Six summers’ worth of trial, error and experimentation have taught us the good producers, the best keepers and those that under-produce in relation to their enormous appetite for space. A Californian friend and gardener, who grows the giant pumpkins you only find in the country where everything is bigger, was amazed that I was giving my plants so little room to grow. His pumpkin patch is the size of my whole garden, so he was not surprised that I hadn’t done better in terms of size and yield. A big plant with a rangy nature can easily take over a plot of nine or more square metres to provide the optimum ratio of leaf to fruit and, now that I have started planting up the garden, space for pumpkins is becoming more limited. So next year’s selection is due an edit. The giants will be separated from those that are happy with less space and the neater, more economical growers will have a bed to themselves in the kitchen garden with plenty of muck and sunshine.
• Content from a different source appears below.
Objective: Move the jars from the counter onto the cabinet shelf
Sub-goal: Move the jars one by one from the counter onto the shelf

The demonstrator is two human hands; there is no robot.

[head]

The big growers will be given the top of this year’s compost heap so that they can enjoy a romp and tumble over the edges unencumbered.
‘Musquée de Provence’
Of the big growers that produce more leaf than fruit, we will not be growing ‘Musquée de Provence’ again, after three years of trying. The deep-green, lobed fruit, though handsome, are supposed to ripen to a rich tan colour, but even on our south-facing slopes we just don’t have enough sun to do so. Consequently, the skin doesn’t cure fully and they have been poor keepers. Our average of one fruit per plant is also not worth the investment of space. Although a single pumpkin can easily feed twelve, there are only so many times you require a pumpkin that large.
‘Rouge Vif d’Étampes’
‘Crown Prince’
We have had a similar experience this year with ‘Rouge Vif d’Étampes’, another French variety with large fruits of a strong red-orange. It also appears to need more heat to crop heavily and ripen fully. These two have been the first to be eaten, as we try and keep pace with the rot. All pumpkins and squash like heat and good living and our cool, damp climate sorts out those that are clearly missing the Americas. In contrast, ‘Crown Prince’ has been more adaptable here and one of the best croppers for a plant that needs space. It is also an excellent keeper. The saffron flesh is firm and sweet while the thick, grey-green skin means that they can keep into March in a cool, frost-free shed.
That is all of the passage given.